### THE TASK
The answer must be a single number: how many lines in the entries below contain the word "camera".

◆ ◆ ◆ ◆

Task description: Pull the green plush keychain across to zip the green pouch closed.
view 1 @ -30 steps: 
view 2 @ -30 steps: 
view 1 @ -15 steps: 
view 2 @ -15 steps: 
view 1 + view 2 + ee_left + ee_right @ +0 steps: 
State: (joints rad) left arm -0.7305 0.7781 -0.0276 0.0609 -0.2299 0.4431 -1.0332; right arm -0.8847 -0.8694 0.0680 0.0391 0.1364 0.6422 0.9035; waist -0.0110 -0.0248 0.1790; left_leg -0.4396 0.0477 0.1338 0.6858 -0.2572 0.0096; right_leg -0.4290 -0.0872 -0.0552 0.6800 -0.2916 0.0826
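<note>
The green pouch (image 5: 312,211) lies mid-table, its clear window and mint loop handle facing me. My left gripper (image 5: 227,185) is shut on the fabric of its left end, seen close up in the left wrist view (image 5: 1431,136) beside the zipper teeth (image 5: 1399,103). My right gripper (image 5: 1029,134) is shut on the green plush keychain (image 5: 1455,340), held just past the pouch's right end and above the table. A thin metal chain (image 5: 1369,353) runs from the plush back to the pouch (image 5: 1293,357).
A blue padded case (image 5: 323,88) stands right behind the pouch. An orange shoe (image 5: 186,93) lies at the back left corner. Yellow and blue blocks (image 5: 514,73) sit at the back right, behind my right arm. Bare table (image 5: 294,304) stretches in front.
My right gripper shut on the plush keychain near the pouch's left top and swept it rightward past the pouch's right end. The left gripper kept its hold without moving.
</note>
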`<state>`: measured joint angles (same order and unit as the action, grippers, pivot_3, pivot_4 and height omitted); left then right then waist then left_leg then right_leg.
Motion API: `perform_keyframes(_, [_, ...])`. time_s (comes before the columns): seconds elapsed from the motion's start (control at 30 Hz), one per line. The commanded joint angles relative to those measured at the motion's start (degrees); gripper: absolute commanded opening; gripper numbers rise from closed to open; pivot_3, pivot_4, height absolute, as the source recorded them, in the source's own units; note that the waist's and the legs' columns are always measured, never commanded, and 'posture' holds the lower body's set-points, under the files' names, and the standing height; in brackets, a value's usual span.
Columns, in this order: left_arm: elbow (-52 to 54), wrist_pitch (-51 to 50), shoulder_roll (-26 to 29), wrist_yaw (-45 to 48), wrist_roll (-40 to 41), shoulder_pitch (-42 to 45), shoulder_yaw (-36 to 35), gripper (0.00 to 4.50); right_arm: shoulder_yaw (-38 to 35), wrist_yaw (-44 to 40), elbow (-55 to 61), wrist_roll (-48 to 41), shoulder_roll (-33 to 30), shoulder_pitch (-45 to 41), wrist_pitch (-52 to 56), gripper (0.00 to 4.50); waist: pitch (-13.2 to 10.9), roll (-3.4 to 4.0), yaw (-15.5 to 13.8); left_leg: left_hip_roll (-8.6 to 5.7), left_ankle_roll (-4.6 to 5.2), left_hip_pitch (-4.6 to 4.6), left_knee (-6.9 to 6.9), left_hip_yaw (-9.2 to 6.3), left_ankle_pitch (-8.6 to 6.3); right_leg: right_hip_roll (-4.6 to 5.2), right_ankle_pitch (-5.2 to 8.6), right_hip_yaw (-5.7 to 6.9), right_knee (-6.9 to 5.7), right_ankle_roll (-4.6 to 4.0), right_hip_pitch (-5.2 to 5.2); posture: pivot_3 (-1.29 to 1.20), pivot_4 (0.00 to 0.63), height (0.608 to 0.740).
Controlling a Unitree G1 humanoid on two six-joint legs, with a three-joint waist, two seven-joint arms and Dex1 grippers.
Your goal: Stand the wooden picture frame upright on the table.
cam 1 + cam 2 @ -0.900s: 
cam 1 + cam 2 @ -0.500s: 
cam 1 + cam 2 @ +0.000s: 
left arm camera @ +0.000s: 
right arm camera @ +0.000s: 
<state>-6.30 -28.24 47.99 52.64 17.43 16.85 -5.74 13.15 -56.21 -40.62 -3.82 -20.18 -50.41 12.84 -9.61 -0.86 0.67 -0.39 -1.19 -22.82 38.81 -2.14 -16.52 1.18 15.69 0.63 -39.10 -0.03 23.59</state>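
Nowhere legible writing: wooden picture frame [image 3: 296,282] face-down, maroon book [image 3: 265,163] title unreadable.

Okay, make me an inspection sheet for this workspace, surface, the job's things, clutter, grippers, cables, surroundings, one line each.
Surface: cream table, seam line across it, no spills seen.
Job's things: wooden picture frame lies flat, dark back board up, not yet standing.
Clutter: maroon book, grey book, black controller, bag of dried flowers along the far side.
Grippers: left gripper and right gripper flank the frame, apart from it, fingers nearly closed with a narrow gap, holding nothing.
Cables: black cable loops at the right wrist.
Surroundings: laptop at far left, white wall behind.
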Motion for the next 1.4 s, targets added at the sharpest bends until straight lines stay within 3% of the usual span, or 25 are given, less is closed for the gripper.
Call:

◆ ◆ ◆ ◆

### EXERCISE OUTPUT
2